The Company controls and manages PD LLC. Under the terms of the operating
agreement governing PD LLC (the "Operating Agreement"), the Pulitzer Parties
hold a 95 percent interest in the results of operations of PD LLC and Herald
holds a 5 percent interest. Previously, under the terms of the St. Louis Agency
Agreement, which had governed the operations of the Post-Dispatch since 1961,
the Company and Herald generally shared its operating profits and losses, as
well as its capital expenditures, on a 50-50 basis. Also, under the terms of the
Operating Agreement, Herald received on May 1, 2000 a cash distribution of $306
million from PD LLC. This distribution was financed by a $306 million loan (the
"Loan") to PD LLC from a group of institutional lenders (the "Lenders") led by
Prudential Capital Group, a division of The Prudential Insurance Company of
America. The Venture and the Loan are treated as a purchase for accounting
purposes.

         On August 10, 2000, the Company acquired the assets of the Suburban
Newspapers of Greater St. Louis, LLC and the stock of The Ladue News, Inc.
(collectively the "Suburban Journals") for $165 million,


                                       12

<PAGE>   13
 excluding acquisition costs and a separate payment for working capital of
approximately $7 million (the "Journals Acquisition"). The Suburban Journals are
a group of 39 weekly papers and various niche publications that serve the
greater St. Louis, Missouri metropolitan area. The Company funded this
acquisition with internal cash generated from the sale of a portion of its
marketable security investments.

         The Pantagraph Acquisition, Venture, Loan and Journals Acquisition are
collectively referred to as the "Newspaper Transactions."

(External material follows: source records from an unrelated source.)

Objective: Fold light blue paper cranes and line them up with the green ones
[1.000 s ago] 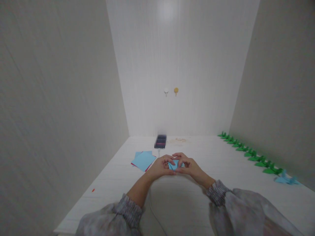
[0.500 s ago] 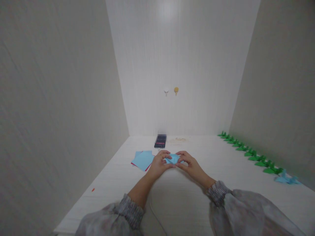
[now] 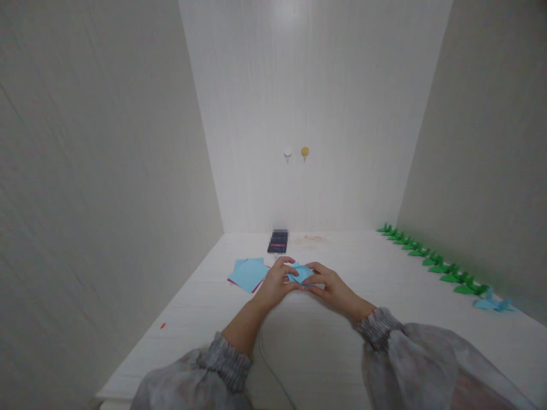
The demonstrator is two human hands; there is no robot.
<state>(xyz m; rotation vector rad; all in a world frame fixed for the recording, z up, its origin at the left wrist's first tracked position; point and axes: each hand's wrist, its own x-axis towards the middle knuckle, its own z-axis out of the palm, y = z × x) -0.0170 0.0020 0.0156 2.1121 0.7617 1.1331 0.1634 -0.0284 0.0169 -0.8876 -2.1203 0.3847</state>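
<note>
Between my two hands is a folded piece of light blue paper (image 3: 302, 273), held just above the white table. My left hand (image 3: 277, 283) grips its left side, with fingers over the top and the thumb at the near edge. On the right side my right hand (image 3: 332, 286) pinches the same paper between thumb and fingers. Both thumbs come close together at the near edge. The fingers hide part of the folds. Just left of my left hand lie flat light blue paper sheets (image 3: 248, 275), with red paper edges showing beneath.
A phone (image 3: 278, 242) with a cable (image 3: 273, 373) lies toward the back wall. Along the right wall runs a row of green folded paper figures (image 3: 436, 265), ending in a blue one (image 3: 493, 303). A small orange scrap (image 3: 163, 326) lies at left. Two hooks (image 3: 305, 151) are on the wall.
My right fingers have shifted slightly over the blue paper, and its folds look a little flatter and tilted differently. The whole view has moved slightly.
</note>
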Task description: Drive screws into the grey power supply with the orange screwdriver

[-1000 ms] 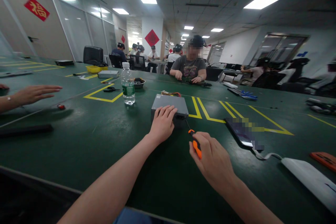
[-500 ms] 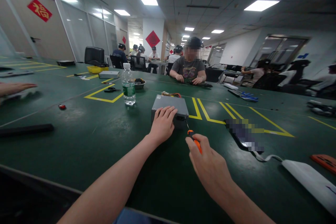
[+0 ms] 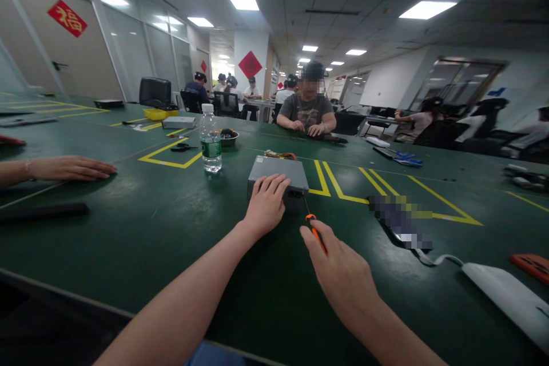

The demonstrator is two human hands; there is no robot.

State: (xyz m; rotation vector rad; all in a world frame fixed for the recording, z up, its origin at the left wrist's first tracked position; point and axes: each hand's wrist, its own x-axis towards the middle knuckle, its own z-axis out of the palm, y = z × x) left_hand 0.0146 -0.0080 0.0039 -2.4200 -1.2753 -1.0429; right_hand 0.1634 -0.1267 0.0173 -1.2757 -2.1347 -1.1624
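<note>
A grey metal box with coloured wires at its back lies on the green table. My left hand rests on the box's near left corner, fingers laid over its top. My right hand is closed round an orange-handled screwdriver. The screwdriver's thin shaft points at the box's near right side.
A water bottle stands left of the box. A phone and a white device with a cable lie at the right. Another person's hand rests on the table at the left. A person sits across; yellow tape lines mark the table.
My right hand has turned slightly on the screwdriver and less of the orange handle shows. The other person's hand at the left drew back, then reached out onto the table again.
</note>
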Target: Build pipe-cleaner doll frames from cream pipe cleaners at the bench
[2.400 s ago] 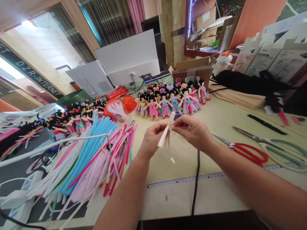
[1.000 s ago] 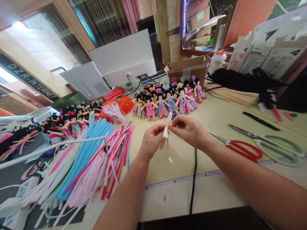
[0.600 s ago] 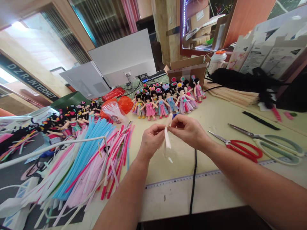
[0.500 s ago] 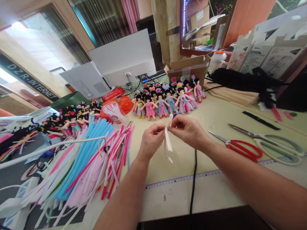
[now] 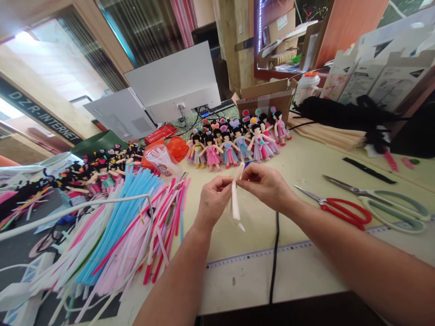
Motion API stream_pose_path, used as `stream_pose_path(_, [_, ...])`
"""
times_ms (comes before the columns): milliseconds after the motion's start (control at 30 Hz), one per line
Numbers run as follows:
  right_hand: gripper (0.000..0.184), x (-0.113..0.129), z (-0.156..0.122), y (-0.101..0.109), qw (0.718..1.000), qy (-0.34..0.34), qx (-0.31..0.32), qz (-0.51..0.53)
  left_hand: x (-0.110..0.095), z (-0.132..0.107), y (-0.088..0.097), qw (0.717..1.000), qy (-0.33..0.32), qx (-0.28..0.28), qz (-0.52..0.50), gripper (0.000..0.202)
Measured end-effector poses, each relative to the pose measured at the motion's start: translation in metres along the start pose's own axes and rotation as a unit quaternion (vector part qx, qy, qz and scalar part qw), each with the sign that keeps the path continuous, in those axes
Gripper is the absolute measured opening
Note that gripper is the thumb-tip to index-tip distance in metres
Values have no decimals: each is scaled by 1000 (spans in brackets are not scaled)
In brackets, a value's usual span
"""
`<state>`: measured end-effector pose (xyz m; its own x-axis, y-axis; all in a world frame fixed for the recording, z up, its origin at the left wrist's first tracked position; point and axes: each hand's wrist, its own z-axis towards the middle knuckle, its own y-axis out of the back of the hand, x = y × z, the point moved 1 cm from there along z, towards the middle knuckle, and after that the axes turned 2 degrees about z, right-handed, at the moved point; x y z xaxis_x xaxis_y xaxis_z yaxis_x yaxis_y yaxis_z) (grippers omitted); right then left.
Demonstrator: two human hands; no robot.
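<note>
My left hand (image 5: 212, 201) and my right hand (image 5: 267, 183) meet above the middle of the table, both pinching one pale cream pipe cleaner (image 5: 235, 203). Its upper end pokes out between my fingertips and its lower part hangs down toward the tabletop. Just behind my hands stand several small pipe-cleaner dolls (image 5: 234, 142) in pink and blue dresses. A big heap of blue, pink and white pipe cleaners (image 5: 122, 226) lies to the left of my left hand.
Red-handled scissors (image 5: 340, 210) and larger pale green scissors (image 5: 390, 203) lie at right. A black cable (image 5: 273, 258) crosses a ruler strip (image 5: 299, 249) near the front edge. More dolls (image 5: 102, 170), a plastic cup (image 5: 161, 163), a cardboard box (image 5: 268, 97) and monitors (image 5: 176, 81) stand behind.
The cream pipe cleaner's free lower end swung from slanting down-left to hanging nearly straight down. My hands stayed together at the same spot, shifting only slightly.
</note>
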<state>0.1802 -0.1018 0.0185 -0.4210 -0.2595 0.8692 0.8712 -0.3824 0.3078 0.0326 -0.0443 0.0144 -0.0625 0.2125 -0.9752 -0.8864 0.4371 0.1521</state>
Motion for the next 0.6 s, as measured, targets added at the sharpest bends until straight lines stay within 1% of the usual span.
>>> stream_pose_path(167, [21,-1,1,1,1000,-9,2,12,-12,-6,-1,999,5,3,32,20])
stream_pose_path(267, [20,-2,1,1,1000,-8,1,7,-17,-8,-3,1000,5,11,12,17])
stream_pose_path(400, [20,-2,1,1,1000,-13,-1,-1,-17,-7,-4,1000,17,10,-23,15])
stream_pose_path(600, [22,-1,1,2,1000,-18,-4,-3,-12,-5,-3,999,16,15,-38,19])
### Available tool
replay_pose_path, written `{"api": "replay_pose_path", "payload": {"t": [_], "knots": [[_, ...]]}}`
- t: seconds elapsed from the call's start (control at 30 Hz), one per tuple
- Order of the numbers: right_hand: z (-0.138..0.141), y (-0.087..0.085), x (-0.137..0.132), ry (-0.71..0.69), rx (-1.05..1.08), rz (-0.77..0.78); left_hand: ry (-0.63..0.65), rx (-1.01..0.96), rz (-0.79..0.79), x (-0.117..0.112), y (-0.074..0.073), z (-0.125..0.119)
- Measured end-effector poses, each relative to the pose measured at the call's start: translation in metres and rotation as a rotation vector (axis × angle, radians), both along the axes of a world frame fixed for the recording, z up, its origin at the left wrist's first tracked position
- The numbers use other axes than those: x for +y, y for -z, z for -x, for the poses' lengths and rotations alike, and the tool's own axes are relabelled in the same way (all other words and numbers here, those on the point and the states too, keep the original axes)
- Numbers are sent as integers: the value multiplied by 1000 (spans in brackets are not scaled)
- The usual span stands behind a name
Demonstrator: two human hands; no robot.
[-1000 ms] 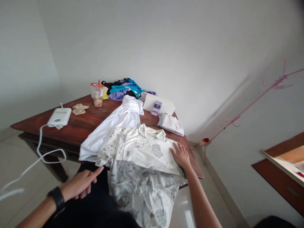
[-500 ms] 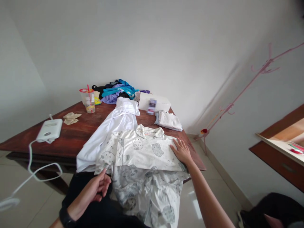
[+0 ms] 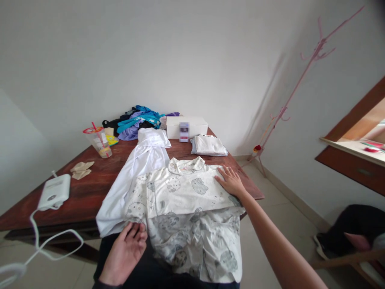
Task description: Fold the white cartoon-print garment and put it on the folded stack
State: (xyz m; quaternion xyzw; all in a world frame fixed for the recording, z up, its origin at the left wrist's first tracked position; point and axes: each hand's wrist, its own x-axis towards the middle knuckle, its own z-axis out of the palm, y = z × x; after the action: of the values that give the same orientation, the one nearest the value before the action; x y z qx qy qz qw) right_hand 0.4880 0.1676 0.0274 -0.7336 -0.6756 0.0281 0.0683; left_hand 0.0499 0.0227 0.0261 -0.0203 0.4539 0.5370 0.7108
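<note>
Our left hand (image 3: pixel 126 251) has risen to pinch the soft, light printed shirt's (image 3: pixel 183 192) hem on the counter (image 3: pixel 90 188), right hand (image 3: pixel 230 181) pressing flat.

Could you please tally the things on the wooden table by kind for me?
Spread garments: 2, the printed shirt and white garment
Folded cloth: 1
Clothes heap: 1
White box: 1
Drink cup: 1
White device: 1
Crumpled tissue: 1
Total: 8

No legible text found; label on white box (image 3: pixel 187 126) blurred, print on plastic cup (image 3: pixel 99 142) too small.
</note>
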Motion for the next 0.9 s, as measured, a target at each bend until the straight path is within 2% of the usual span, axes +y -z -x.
{"api": "replay_pose_path", "payload": {"t": [0.07,0.1,0.2,0.27,0.37,0.43,0.53,0.63,0.77,0.9], "knots": [[0,0,0,3,10,-1,-29,-192,-23,-4,-1,-4],[0,0,0,4,15,-1,-47,-222,-65,-7,-1,-4],[0,1,1,1,25,-2,-77,-178,-211,-13,-2,-1],[-1,2,1,0,26,-5,-71,-98,-250,-12,-4,1],[-2,3,2,6,26,-6,49,101,-287,-6,-9,1],[-2,3,2,0,30,-6,126,344,-322,-3,-11,-2],[-1,3,2,-8,36,-10,64,748,-341,-4,-15,-7],[-1,3,2,-1,29,-11,43,931,-343,-7,-24,-12],[-1,-1,0,-5,13,12,223,894,-457,-5,-46,-16],[17,-21,-12,25,-10,-5,365,791,-509,0,-65,-15]]}}
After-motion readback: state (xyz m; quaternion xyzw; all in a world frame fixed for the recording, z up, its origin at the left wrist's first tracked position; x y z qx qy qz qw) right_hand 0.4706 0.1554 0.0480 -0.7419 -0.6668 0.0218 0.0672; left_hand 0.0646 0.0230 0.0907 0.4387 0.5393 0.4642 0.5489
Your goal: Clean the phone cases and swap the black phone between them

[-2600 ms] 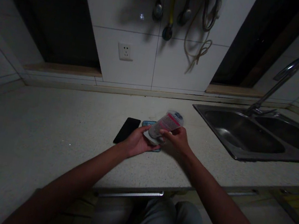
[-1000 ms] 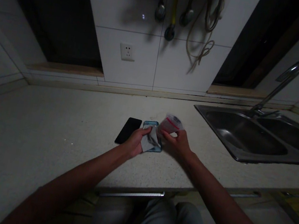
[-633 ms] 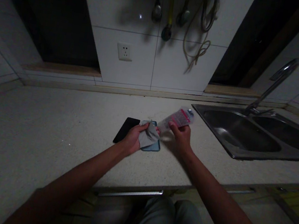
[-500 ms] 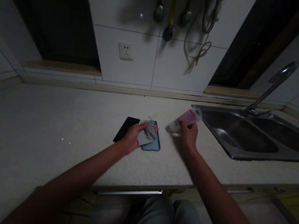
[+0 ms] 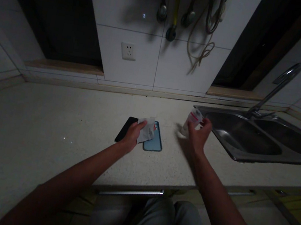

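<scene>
My left hand [image 5: 132, 135] is closed on a thin light-grey cloth [image 5: 148, 129], thumb on top; small dark marks show on it. Under and beside the cloth lie a black phone [image 5: 124, 129] on the left and a light-blue phone case [image 5: 154, 143] on the right, each partly covered by my hand or the cloth. To the right, my right hand [image 5: 199, 135] grips a translucent plastic bag [image 5: 189, 123] with a red strip near its top. The bag is held upright at the counter, close to the sink's left corner; its contents are unclear.
The pale counter [image 5: 51, 123] runs along a tiled wall. A steel double sink [image 5: 235, 154] with a tall tap [image 5: 276, 86] is at the right. A socket [image 5: 128, 51], hoses and a hanging cord [image 5: 202, 56] are on the wall. A metal handle [image 5: 130, 193] lies below the counter edge.
The bag has gone from slanting to more upright, and my right hand has shifted slightly right with its fingers around the top. The cloth now lies flatter in my left hand, showing more of the case.
</scene>
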`<action>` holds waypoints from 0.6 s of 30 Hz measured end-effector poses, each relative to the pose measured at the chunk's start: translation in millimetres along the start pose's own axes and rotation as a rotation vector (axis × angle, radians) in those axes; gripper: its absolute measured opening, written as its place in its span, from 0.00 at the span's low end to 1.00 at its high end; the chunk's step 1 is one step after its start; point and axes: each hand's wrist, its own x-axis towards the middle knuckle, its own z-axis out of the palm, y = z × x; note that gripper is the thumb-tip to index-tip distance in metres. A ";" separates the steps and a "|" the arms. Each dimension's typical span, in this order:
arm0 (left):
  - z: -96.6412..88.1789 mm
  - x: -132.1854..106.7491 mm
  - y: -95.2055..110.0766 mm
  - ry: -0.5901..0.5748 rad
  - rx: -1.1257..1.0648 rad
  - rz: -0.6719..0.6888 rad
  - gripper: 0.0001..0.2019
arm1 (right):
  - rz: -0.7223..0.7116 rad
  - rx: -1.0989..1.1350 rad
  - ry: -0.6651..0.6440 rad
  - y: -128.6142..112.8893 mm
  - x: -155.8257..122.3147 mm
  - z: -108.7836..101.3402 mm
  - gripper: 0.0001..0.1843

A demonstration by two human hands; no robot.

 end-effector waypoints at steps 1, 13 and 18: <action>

THREE MONTHS ENDED SEPTEMBER 30, 2000 COMPARED WITH 1999

         Operating revenues for the third quarter of 2000 increased 20 percent,
to $115.6 million from $96.3 million in the third quarter of 1999. The gain
primarily reflected higher advertising revenues and the contribution from The
Pantagraph, acquired in January 2000, and the Suburban Journals, acquired in
August 2000. Excluding the results of properties acquired in 2000, revenues for
the third quarter of 2000 increased 5.3 percent.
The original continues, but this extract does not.